WHAT YOU WILL DO.
Run through the data and copy out every line that mentions the word "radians".

--- START ---

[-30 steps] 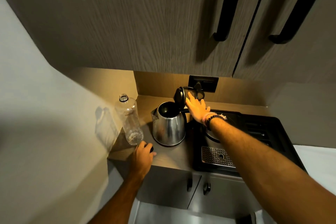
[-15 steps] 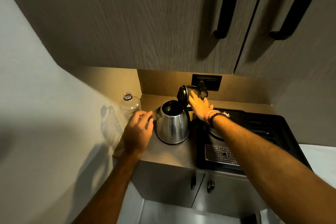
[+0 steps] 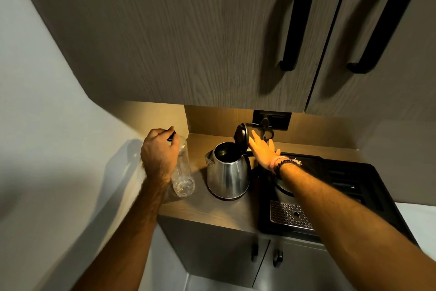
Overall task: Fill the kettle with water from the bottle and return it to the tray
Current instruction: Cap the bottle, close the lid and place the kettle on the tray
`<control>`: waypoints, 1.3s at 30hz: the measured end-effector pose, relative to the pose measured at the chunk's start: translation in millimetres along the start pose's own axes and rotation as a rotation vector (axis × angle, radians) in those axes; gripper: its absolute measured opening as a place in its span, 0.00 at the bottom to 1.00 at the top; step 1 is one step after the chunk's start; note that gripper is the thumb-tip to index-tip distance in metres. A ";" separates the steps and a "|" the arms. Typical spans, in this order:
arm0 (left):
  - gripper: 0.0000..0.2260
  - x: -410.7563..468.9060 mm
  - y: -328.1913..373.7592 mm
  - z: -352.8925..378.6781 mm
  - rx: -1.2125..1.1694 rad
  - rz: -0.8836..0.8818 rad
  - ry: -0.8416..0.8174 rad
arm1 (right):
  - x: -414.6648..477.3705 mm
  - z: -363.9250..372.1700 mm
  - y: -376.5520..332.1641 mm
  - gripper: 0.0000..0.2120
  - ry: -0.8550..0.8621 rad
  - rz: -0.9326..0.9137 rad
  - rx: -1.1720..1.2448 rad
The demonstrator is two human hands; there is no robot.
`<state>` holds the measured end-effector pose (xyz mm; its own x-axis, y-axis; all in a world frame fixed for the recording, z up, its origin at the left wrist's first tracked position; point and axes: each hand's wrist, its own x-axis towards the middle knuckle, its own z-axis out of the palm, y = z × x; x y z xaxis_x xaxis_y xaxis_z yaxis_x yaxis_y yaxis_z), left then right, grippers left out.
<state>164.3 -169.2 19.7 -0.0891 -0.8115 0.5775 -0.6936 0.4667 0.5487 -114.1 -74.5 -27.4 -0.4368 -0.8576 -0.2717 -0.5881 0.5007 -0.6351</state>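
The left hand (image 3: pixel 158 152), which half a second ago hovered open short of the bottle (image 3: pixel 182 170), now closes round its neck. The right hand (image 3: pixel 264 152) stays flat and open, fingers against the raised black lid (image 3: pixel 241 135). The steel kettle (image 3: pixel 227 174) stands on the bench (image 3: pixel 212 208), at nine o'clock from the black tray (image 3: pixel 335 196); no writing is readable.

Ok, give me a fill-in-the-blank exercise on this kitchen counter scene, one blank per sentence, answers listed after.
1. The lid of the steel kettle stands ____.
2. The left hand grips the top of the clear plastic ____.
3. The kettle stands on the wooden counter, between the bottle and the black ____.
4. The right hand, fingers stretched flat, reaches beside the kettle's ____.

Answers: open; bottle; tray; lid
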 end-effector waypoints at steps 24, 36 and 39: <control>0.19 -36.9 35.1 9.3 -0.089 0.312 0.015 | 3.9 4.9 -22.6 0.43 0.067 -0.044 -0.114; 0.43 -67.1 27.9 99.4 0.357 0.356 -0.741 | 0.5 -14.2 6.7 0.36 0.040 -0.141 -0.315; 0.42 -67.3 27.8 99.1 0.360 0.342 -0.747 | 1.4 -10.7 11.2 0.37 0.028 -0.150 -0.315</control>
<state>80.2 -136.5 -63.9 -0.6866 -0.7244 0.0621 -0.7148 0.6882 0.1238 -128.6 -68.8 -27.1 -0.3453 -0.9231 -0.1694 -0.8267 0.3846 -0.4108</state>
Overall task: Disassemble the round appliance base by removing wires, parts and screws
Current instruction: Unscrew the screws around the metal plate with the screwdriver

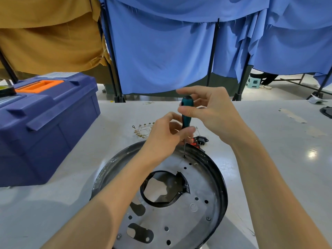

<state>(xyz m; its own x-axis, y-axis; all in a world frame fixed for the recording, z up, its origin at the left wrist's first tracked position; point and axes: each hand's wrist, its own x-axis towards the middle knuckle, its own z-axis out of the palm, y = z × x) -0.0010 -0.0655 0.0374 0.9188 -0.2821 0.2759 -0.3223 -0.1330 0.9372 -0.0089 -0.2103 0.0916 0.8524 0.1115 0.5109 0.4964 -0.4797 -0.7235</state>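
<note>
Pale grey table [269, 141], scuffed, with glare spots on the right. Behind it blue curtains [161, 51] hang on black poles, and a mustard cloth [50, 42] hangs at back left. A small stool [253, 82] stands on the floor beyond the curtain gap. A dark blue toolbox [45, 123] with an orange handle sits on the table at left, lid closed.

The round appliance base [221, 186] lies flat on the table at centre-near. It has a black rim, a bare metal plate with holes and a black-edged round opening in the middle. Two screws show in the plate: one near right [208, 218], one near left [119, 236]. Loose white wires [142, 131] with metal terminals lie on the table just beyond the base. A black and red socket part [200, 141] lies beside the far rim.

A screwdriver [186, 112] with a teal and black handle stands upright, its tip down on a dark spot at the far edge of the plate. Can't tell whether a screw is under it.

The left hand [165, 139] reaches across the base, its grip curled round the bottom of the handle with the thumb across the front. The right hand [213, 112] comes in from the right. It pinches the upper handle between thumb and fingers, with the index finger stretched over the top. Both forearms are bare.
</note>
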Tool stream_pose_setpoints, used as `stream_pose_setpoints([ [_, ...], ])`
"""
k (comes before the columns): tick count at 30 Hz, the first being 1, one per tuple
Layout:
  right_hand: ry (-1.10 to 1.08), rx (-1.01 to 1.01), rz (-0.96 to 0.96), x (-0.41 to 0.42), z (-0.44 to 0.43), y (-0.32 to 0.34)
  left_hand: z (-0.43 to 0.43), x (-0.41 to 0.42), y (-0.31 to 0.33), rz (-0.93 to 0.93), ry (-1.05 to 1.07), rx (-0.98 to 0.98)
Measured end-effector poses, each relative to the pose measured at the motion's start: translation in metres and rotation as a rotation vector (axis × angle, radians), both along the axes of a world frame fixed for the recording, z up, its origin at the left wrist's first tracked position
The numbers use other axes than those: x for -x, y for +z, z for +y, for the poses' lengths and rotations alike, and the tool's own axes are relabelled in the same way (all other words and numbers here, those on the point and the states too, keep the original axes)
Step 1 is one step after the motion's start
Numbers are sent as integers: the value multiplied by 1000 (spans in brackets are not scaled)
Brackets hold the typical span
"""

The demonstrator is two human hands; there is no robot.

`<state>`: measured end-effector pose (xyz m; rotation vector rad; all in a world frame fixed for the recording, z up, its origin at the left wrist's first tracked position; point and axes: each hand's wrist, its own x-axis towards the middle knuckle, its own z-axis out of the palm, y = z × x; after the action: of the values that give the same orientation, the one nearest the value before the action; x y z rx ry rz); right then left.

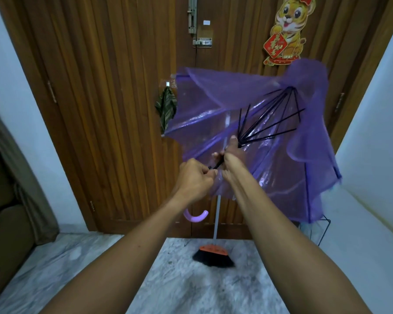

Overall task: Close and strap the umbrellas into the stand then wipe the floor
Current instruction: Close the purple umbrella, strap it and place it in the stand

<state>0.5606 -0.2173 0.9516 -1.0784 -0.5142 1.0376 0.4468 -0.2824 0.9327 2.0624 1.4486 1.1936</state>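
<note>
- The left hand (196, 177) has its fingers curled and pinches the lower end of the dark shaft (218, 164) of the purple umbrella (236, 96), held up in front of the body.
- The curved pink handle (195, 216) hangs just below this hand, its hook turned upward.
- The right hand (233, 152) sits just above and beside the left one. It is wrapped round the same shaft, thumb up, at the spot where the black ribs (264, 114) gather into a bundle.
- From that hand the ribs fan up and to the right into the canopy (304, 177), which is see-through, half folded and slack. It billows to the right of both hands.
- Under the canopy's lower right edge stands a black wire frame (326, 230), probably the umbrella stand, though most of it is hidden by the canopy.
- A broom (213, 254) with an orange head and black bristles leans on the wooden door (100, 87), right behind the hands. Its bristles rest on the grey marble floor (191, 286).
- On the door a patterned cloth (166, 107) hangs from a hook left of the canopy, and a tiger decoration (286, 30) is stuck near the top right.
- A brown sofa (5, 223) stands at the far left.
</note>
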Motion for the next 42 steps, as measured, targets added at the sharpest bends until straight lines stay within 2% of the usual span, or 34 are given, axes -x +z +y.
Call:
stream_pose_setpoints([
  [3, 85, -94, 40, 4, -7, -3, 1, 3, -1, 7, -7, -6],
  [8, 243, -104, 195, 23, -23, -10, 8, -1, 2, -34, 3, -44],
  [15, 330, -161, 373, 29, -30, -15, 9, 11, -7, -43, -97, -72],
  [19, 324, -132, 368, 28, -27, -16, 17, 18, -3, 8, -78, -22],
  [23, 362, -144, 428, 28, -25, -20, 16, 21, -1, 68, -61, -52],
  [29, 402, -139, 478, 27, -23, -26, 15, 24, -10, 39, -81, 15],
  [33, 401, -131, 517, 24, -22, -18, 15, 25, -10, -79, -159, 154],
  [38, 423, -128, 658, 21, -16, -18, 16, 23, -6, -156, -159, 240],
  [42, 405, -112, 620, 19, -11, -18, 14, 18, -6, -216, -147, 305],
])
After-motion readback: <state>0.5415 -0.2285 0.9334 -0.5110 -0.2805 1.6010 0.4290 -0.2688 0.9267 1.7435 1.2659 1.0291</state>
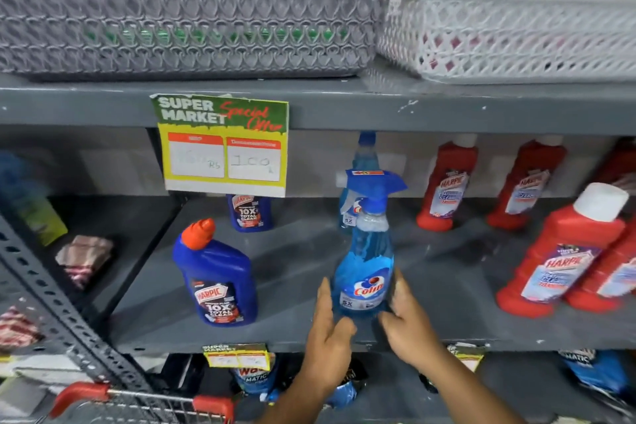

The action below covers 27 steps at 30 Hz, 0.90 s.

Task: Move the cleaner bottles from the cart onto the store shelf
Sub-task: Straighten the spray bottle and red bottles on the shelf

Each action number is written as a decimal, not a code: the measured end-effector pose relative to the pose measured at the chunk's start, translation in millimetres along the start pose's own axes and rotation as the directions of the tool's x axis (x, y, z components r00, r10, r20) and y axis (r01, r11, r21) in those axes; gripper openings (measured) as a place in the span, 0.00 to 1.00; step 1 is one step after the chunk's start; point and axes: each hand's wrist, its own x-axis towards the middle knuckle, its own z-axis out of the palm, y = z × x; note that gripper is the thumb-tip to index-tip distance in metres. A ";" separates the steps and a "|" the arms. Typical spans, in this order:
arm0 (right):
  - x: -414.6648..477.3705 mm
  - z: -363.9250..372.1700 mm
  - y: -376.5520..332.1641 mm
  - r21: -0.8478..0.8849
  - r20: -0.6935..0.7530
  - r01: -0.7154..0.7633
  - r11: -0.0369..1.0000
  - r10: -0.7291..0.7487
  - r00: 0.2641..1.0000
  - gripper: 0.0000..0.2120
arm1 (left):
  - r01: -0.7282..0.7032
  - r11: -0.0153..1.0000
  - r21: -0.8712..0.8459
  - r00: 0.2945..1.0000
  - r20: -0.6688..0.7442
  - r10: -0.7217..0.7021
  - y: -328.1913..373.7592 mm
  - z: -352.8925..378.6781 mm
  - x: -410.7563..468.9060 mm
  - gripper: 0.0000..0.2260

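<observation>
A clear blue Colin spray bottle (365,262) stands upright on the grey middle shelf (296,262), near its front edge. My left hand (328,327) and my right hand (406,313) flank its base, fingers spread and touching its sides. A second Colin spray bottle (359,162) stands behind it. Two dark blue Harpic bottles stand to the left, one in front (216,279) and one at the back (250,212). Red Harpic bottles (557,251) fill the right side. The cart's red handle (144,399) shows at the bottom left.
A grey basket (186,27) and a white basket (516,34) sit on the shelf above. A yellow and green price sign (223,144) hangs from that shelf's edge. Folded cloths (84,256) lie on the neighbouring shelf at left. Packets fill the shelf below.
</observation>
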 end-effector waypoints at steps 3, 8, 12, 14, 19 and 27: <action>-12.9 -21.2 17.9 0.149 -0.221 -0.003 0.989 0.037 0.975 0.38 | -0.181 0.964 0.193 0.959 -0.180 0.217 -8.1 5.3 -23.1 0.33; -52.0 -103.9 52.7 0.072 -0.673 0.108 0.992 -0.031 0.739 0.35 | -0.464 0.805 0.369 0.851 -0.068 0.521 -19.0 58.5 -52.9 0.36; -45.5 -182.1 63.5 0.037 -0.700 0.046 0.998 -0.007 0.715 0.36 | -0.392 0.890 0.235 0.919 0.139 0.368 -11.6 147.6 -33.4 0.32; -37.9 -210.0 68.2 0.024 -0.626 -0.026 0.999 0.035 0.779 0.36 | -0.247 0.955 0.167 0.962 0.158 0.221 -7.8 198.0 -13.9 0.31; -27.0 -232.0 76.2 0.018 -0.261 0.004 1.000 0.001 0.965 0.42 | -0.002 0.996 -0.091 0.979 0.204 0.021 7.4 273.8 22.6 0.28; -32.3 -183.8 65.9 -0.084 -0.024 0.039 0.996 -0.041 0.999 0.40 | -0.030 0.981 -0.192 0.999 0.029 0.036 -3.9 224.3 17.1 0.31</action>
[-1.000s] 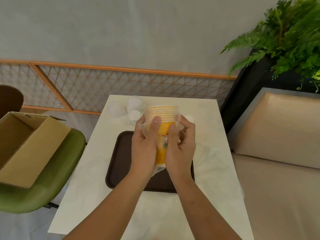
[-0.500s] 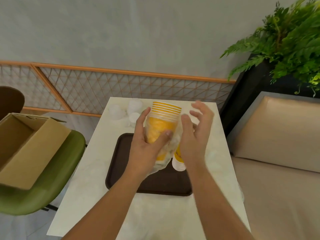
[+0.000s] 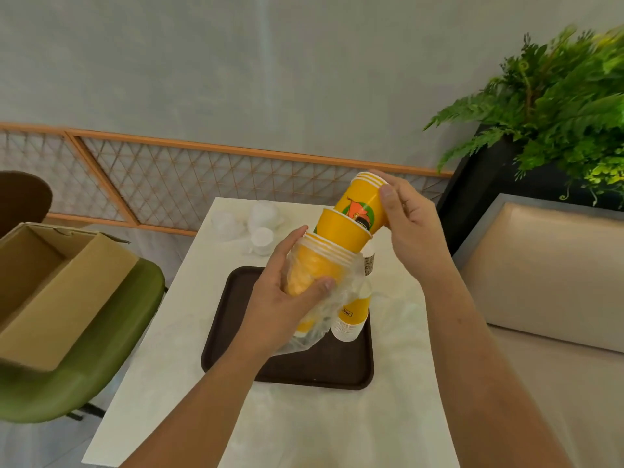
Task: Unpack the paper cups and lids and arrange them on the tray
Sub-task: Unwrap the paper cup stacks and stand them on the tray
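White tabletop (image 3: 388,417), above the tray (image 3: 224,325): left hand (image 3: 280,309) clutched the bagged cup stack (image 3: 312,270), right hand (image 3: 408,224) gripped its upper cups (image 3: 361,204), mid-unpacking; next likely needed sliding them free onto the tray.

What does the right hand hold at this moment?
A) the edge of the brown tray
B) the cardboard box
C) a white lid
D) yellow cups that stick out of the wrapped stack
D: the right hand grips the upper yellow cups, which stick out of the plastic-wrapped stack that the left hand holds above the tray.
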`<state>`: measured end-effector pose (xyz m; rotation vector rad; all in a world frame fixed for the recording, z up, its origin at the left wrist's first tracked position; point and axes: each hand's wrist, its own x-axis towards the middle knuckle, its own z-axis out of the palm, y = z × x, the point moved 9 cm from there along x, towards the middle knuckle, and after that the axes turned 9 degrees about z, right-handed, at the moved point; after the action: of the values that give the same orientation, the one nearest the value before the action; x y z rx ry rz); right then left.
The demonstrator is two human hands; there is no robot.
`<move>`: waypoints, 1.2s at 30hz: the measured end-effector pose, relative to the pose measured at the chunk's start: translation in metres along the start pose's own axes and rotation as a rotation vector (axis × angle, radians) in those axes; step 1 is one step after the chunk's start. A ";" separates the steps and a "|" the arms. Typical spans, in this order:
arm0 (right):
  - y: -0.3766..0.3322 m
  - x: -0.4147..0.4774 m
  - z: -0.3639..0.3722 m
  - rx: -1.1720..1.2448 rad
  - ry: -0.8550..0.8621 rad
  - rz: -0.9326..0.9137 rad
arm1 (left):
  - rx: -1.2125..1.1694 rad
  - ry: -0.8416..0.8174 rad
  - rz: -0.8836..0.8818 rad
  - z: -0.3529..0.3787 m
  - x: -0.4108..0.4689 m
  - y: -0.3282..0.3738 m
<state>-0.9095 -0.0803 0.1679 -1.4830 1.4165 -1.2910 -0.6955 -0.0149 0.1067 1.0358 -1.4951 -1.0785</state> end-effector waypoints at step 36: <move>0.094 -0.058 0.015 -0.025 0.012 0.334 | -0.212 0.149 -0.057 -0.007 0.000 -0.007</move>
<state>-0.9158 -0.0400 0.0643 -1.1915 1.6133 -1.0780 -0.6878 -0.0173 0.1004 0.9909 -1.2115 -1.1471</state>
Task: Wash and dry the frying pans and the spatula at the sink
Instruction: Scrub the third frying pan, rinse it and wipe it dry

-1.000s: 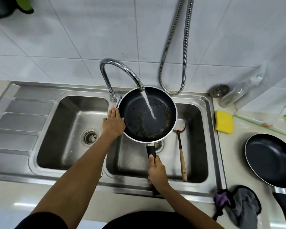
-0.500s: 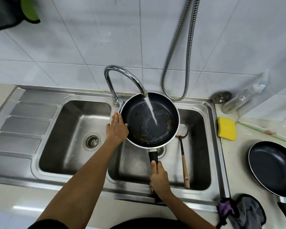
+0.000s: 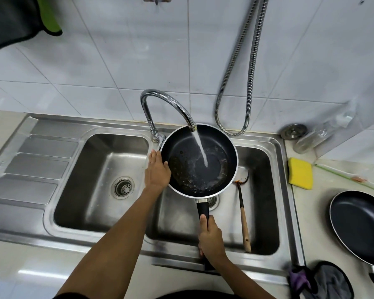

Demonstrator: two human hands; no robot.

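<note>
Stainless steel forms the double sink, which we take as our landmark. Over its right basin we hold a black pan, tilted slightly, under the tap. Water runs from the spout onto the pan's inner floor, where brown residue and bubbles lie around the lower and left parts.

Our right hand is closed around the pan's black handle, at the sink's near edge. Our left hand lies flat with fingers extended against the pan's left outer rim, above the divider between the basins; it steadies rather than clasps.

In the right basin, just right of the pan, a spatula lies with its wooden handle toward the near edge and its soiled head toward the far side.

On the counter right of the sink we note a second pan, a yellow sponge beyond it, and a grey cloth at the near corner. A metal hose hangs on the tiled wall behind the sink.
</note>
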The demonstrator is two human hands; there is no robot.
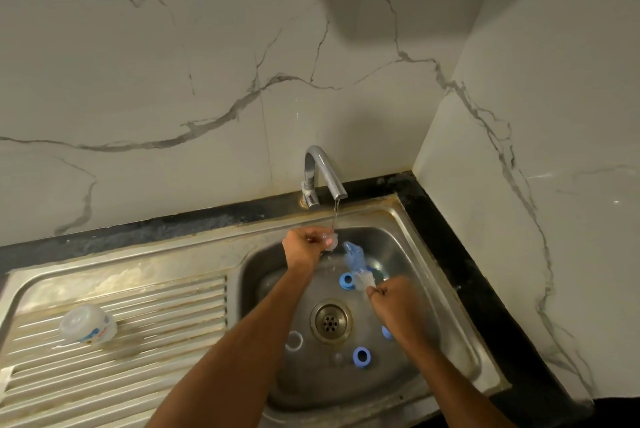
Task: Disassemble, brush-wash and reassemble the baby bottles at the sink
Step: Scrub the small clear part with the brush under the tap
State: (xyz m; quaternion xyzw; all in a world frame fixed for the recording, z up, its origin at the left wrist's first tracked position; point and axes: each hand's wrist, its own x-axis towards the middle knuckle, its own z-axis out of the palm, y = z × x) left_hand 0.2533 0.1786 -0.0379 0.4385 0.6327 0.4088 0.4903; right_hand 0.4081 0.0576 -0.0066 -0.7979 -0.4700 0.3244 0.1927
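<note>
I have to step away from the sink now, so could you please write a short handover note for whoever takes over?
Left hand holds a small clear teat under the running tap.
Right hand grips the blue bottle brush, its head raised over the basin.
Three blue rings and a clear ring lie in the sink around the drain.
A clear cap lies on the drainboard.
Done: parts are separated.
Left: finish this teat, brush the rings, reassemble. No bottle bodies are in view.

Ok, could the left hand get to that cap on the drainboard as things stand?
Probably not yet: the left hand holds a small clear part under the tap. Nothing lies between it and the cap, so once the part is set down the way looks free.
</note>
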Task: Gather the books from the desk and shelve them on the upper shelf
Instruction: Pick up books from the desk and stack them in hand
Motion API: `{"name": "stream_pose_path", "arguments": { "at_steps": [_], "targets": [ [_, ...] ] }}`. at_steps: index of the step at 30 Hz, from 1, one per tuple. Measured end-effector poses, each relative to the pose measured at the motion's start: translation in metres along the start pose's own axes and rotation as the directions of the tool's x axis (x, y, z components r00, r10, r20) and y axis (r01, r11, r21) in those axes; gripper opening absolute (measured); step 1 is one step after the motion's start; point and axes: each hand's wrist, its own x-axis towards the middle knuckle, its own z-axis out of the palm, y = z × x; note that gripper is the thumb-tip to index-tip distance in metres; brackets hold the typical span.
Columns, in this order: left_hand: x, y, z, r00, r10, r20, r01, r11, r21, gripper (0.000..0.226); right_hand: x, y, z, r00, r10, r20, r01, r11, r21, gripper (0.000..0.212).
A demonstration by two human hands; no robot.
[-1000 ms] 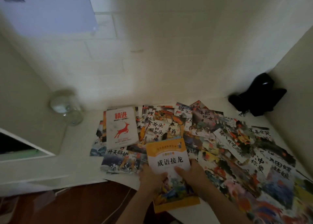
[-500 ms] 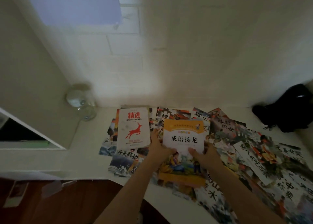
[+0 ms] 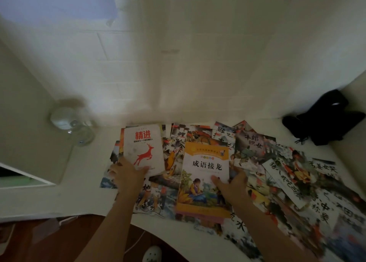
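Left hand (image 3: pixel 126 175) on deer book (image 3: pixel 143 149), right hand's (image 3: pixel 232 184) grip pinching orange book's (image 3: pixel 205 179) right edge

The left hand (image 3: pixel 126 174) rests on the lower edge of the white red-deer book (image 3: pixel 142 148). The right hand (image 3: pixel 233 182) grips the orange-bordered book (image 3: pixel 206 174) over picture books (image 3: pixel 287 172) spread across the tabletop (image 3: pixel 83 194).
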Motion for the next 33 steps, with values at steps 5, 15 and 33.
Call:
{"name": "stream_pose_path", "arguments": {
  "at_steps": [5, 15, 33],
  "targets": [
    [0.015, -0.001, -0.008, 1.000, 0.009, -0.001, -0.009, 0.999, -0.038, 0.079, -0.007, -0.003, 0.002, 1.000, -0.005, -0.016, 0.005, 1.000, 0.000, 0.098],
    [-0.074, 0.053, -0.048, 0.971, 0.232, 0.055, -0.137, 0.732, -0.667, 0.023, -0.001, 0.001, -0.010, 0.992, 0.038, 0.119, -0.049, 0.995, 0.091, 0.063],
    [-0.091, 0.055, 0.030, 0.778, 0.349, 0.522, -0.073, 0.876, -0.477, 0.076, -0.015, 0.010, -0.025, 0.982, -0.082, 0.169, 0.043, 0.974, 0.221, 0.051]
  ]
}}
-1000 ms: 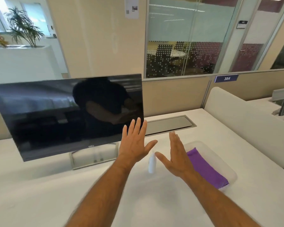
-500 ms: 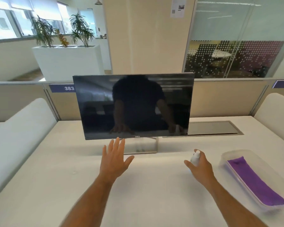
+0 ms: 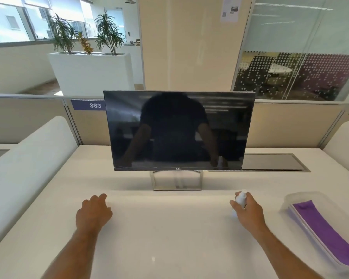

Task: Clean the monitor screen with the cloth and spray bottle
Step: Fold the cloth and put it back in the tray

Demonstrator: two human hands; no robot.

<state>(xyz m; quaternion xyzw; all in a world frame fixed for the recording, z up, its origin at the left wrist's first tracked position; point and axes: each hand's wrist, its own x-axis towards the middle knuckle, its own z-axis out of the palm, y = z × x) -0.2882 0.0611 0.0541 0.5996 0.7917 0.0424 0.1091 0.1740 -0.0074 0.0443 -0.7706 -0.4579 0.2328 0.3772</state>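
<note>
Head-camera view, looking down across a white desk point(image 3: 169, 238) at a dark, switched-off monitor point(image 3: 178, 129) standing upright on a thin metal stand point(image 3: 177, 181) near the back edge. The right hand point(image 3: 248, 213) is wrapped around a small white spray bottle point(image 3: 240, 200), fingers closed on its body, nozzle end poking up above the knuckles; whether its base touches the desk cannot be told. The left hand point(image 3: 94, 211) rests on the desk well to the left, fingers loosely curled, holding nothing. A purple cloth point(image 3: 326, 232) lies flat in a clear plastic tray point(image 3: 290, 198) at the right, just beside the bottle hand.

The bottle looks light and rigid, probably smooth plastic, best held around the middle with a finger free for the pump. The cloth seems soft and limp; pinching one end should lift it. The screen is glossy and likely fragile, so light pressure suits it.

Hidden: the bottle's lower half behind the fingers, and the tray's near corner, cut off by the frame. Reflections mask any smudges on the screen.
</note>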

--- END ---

WRITTEN RESPONSE.
`<control>`: waypoints, 1.3s at 30hz: the measured end-effector pose, relative to the pose measured at the chunk's start: translation in millimetres along the start pose's own axes and rotation as a rotation vector (axis × angle, radians) in those axes; gripper: its absolute measured opening as a place in its span, 0.00 at the bottom to 1.00 at the top; step 1 is one step after the chunk's start; note that gripper is the thumb-tip to index-tip distance in metres. A ";" separates the steps and a "|" the arms. Typical spans, in this order:
Measured end-effector poses, each relative to the pose measured at the motion's start: translation in metres and rotation as a rotation vector (axis × angle, radians), both along the axes of a world frame fixed for the recording, z up, its origin at the left wrist's first tracked position
`<move>`: waypoints, 1.2s at 30hz: the measured end-effector pose, relative to the pose measured at the chunk's start: translation in metres along the start pose's own axes and rotation as a rotation vector (axis × angle, radians) in those axes; step 1 is one step after the chunk's start. A ";" separates the steps and a "|" the arms. Typical spans, in this order:

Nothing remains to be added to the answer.